Dataset records

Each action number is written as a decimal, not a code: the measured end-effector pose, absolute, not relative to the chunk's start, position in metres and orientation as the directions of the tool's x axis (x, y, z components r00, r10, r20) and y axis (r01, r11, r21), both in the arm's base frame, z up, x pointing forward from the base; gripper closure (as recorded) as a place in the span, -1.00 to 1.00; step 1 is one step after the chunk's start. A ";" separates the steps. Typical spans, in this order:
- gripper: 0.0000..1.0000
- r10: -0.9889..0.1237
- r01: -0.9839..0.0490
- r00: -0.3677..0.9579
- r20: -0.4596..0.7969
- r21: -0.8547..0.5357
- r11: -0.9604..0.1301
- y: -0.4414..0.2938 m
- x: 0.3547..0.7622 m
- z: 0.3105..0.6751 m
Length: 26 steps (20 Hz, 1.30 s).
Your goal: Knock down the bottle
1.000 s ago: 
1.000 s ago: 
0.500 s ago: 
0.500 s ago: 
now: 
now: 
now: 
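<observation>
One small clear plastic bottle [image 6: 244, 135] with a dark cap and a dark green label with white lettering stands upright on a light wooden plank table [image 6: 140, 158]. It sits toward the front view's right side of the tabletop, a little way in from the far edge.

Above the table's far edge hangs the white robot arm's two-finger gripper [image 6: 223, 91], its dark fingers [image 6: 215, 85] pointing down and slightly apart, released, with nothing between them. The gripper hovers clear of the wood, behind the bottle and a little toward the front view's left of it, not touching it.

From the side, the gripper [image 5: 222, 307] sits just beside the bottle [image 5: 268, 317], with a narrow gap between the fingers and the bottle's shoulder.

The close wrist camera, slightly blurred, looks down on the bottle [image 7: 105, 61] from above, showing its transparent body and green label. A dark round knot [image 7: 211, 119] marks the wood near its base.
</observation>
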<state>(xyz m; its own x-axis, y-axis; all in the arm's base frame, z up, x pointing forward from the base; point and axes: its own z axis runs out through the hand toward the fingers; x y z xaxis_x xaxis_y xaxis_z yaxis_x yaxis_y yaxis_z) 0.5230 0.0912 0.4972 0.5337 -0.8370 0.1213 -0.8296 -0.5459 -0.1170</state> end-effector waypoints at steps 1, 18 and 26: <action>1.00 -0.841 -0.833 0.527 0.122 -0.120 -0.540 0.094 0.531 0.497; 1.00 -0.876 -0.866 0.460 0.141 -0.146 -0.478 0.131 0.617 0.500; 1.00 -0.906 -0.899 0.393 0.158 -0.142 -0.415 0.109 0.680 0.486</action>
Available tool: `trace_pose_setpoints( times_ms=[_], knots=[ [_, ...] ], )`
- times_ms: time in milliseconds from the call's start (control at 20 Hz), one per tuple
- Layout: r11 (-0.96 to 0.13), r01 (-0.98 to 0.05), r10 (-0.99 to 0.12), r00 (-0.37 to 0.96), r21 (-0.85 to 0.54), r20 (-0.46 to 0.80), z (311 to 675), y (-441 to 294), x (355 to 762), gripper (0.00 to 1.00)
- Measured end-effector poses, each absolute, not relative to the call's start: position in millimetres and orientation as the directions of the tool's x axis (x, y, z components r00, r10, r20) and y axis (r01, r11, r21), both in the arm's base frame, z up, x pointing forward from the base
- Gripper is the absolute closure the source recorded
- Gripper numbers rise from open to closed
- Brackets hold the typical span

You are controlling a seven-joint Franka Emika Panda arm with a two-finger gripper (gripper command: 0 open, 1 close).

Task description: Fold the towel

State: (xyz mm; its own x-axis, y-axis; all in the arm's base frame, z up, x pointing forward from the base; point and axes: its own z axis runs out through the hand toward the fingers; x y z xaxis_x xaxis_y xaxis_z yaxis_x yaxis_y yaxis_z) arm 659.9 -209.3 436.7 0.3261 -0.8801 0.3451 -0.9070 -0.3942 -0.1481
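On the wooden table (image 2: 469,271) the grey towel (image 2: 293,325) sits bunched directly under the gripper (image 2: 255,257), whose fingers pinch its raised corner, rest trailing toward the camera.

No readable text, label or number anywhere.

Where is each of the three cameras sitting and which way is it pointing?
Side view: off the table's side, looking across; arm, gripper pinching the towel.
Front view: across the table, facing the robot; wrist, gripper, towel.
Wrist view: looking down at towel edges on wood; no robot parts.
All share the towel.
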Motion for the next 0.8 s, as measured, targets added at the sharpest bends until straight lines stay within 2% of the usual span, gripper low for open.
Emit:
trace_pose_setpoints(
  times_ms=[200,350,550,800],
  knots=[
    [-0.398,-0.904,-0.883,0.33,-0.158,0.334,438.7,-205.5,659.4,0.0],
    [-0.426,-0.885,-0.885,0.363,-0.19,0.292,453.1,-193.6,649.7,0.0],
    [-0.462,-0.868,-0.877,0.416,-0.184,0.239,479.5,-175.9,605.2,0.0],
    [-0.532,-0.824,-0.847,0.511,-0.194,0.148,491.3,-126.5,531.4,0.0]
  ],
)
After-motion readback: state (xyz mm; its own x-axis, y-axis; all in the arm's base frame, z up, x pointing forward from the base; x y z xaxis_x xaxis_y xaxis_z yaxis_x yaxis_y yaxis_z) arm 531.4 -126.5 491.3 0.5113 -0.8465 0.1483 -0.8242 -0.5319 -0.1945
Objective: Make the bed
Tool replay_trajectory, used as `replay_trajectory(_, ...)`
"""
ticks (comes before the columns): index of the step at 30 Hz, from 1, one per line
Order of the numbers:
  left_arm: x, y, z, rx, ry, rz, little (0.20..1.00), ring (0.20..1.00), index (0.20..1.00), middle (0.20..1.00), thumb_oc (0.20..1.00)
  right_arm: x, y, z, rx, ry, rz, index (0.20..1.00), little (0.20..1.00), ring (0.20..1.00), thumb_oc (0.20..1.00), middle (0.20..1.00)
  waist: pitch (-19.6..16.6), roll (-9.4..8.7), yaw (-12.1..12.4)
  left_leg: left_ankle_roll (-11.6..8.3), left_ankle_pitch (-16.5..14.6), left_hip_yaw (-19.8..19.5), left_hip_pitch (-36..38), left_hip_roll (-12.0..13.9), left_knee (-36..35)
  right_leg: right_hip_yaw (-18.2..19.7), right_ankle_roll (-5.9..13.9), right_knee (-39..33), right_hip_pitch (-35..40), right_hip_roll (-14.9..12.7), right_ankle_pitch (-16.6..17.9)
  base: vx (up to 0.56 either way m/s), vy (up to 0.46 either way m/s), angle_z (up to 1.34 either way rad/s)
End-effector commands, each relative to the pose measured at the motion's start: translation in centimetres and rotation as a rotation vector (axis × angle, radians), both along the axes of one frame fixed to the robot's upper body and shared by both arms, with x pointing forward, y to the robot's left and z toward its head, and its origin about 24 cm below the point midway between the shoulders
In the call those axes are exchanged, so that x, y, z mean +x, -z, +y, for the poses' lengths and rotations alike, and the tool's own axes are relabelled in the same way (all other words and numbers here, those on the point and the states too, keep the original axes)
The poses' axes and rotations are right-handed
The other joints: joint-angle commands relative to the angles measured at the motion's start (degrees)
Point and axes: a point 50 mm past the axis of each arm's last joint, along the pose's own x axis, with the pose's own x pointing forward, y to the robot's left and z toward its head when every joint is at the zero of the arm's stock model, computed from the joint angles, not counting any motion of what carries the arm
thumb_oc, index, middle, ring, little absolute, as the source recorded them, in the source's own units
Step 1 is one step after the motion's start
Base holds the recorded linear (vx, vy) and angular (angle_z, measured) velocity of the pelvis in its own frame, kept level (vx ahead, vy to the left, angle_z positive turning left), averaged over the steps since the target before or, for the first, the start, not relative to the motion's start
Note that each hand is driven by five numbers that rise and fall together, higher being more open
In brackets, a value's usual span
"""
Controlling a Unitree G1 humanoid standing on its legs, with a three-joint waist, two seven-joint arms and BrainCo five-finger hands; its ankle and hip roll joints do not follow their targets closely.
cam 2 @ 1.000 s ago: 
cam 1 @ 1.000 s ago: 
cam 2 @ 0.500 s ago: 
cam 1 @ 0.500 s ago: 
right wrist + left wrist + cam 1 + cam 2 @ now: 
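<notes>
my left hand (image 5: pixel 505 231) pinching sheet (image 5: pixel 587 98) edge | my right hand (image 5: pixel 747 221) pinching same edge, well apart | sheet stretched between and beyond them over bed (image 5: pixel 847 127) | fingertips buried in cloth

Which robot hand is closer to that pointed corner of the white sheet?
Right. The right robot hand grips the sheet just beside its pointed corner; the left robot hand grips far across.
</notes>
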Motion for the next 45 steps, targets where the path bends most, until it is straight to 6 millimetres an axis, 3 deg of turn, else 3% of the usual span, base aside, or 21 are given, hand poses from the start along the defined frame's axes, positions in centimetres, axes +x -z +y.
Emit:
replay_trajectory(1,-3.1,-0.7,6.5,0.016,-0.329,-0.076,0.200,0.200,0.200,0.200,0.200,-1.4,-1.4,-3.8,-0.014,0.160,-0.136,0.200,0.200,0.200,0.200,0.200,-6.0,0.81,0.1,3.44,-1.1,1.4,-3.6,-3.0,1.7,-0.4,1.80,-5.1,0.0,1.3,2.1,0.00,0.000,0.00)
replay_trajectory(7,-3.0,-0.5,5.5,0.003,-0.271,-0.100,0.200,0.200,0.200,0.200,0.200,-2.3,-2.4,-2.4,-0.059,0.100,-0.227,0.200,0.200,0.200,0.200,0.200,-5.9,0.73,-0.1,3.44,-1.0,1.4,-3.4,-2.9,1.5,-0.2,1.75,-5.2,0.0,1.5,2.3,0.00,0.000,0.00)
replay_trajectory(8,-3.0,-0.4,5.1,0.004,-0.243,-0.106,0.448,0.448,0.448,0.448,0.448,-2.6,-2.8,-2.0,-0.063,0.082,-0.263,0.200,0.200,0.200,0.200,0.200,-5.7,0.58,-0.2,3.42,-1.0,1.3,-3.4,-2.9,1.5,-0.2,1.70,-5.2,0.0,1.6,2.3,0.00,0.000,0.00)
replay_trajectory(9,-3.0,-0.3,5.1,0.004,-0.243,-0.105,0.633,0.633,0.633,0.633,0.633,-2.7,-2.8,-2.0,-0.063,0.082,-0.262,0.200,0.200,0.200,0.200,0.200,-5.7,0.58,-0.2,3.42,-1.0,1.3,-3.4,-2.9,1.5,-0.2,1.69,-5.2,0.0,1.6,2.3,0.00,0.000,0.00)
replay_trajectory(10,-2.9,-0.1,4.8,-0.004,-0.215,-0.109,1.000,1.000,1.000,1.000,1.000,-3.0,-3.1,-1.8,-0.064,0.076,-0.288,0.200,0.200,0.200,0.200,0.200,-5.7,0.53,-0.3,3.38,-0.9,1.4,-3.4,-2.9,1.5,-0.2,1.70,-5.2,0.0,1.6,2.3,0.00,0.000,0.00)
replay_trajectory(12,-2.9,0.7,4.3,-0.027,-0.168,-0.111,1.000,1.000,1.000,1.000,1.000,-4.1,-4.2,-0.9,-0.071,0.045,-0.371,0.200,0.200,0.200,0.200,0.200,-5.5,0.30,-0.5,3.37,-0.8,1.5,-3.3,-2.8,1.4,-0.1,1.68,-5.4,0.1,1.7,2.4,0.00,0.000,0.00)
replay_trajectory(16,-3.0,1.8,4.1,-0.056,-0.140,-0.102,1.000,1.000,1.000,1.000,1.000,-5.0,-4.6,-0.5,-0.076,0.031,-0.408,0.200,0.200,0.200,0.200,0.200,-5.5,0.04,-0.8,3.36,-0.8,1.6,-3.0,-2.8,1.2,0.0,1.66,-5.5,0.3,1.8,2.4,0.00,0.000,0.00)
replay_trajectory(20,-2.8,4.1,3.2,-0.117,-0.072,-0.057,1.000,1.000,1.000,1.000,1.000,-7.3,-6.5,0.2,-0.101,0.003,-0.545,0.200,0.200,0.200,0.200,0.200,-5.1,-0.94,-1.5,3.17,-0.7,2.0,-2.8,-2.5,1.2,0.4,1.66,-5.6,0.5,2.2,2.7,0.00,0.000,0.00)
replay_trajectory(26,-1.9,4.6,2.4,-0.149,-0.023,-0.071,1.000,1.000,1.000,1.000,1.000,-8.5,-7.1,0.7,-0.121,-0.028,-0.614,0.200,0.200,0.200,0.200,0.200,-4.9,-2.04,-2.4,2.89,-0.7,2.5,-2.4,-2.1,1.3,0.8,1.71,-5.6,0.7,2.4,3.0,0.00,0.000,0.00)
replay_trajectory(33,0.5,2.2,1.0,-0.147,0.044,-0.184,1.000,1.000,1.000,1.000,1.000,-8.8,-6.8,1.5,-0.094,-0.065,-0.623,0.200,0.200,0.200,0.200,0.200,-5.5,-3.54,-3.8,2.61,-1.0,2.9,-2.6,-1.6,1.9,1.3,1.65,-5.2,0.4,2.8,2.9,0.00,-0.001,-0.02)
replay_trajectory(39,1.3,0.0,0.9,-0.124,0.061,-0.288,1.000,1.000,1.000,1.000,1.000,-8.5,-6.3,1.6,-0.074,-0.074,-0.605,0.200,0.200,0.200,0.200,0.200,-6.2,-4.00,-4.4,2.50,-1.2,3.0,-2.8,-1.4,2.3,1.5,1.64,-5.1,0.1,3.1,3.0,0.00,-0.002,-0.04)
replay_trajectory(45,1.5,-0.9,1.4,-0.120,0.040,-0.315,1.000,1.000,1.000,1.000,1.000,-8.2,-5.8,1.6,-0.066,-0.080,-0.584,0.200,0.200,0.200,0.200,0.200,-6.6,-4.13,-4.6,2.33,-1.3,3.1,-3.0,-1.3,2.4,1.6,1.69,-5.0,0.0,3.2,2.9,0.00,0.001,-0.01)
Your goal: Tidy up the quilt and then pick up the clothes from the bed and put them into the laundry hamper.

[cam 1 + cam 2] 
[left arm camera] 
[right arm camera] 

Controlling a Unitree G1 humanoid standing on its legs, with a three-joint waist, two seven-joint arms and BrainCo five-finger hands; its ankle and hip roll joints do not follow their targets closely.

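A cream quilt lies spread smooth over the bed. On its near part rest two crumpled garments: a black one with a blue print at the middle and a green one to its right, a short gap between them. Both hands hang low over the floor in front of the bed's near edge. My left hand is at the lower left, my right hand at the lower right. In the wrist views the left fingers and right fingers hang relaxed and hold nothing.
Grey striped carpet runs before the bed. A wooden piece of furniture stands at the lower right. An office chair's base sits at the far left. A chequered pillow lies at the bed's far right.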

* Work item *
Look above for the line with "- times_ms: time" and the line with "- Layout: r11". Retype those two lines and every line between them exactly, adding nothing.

* Finished exercise *
- times_ms: time in milliseconds from the call's start (control at 20 Hz), one per tuple
- Layout: r11 (-0.96 to 0.13), r01 (-0.98 to 0.05), r10 (-0.99 to 0.12), r00 (-0.37 to 0.96), r21 (-0.85 to 0.54), r20 (-0.46 to 0.80), z (311 to 675), y (-441 to 294), x (355 to 762), gripper (0.00 to 1.00)

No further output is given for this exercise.